## [Task prompt]
Each line of the listing that includes the string "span" needs to be located and copied.

## [Data extract]
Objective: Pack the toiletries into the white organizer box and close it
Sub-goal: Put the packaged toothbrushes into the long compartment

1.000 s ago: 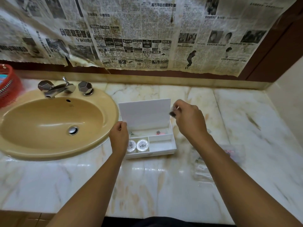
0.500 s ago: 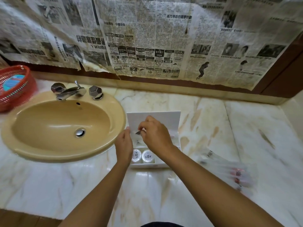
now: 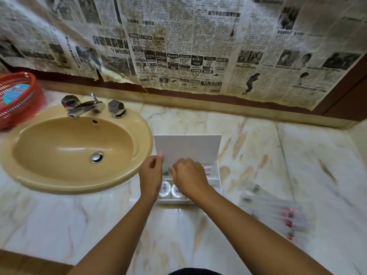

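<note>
Newspaper sheets (image 3: pixel 188 46) covering the wall carry Chinese print, mostly too small or blurred to read. Legible in the classified-ad block: "RM299" and "4000". One large headline on the left sheet shows reversed and is not legible. The round white lids (image 3: pixel 164 188) in the organizer box (image 3: pixel 217 175) bear a dark emblem, unreadable.

White organizer box (image 3: pixel 215 182) open on marble, lid (image 3: pixel 187 148) raised upright at back; two round white containers (image 3: pixel 164 189) in front left compartment; blurred clear-wrapped toiletries (image 3: pixel 278 211) lying well right of box.
</note>
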### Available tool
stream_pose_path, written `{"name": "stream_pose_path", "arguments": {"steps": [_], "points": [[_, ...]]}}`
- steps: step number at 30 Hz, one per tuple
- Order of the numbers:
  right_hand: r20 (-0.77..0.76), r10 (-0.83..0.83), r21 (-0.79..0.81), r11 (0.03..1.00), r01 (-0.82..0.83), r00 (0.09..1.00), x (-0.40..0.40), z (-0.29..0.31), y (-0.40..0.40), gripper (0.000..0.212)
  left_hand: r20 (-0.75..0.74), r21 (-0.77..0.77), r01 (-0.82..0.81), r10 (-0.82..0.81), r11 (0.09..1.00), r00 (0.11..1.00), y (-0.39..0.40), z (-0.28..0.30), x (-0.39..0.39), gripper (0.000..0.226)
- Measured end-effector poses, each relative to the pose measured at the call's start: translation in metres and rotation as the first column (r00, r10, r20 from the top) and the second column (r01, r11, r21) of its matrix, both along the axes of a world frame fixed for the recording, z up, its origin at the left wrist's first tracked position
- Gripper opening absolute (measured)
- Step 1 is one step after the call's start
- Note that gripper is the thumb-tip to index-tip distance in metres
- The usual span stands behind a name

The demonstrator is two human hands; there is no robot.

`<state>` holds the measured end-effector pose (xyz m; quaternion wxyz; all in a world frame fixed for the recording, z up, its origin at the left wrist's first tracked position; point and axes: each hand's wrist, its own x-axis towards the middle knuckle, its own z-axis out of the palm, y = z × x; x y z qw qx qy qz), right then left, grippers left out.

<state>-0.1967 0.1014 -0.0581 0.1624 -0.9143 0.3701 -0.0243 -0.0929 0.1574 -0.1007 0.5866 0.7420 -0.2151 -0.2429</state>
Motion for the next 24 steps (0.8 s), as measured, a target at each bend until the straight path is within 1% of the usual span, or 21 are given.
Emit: {"name": "stream_pose_path", "arguments": {"steps": [2,3,6,8,11,12,14,16,18,20,21,24], "points": [[-0.149,0.005,0.118,0.993,0.013,0.989,-0.003,-0.007,0.003,0.051,0.034,0.018,0.003,-0.004,1.000,0.999,0.000,0.001,-0.001,0.043],[-0.182,-0.003,0.165,0.986,0.033,0.983,-0.005,-0.010,0.004,0.056,0.049,0.024,0.008,-0.009,1.000,0.999,0.000,0.001,-0.002,0.043],[-0.170,-0.018,0.206,0.977,0.054,0.985,-0.006,-0.011,0.003,0.060,0.064,0.029,0.011,-0.013,1.000,0.998,0.001,0.003,-0.002,0.043],[-0.131,-0.040,0.171,0.983,0.063,0.991,-0.008,-0.006,0.001,0.053,0.074,0.028,0.017,-0.019,0.999,0.997,0.001,0.003,-0.002,0.043],[-0.029,-0.102,0.084,0.991,0.104,0.994,-0.018,0.003,-0.007,0.033,0.084,0.037,0.022,-0.025,0.999,0.996,0.001,0.003,-0.002,0.044],[0.005,-0.132,0.065,0.989,0.132,0.991,-0.023,0.007,-0.010,0.030,0.086,0.041,0.021,-0.024,0.999,0.996,0.001,0.003,-0.002,0.044],[0.088,-0.222,0.041,0.975,0.219,0.971,-0.035,0.014,-0.019,0.027,0.091,0.051,0.016,-0.020,0.999,0.996,0.001,0.003,-0.002,0.044],[0.162,-0.328,0.024,0.944,0.329,0.931,-0.052,0.019,-0.028,0.022,0.089,0.056,0.019,-0.024,0.998,0.996,0.002,0.004,-0.004,0.045],[0.174,-0.424,-0.006,0.902,0.432,0.889,-0.071,0.020,-0.038,0.019,0.091,0.058,0.024,-0.029,0.998,0.995,0.003,0.004,-0.004,0.045],[0.122,-0.512,-0.029,0.855,0.518,0.850,-0.090,0.017,-0.047,0.019,0.092,0.064,0.024,-0.030,0.998,0.995,0.003,0.005,-0.004,0.045],[0.070,-0.546,-0.027,0.835,0.549,0.834,-0.100,0.015,-0.051,0.021,0.094,0.065,0.022,-0.028,0.998,0.995,0.003,0.005,-0.004,0.046],[-0.155,-0.589,-0.004,0.803,0.596,0.793,-0.122,0.002,-0.056,0.035,0.099,0.061,0.021,-0.027,0.998,0.995,0.003,0.006,-0.005,0.045]]}}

## [Response box]
- The usual span stands behind a name
Motion for the next 24 steps (0.8 s), as measured, a target at each bend until the straight path is within 1% of the usual span, or 21 are given.

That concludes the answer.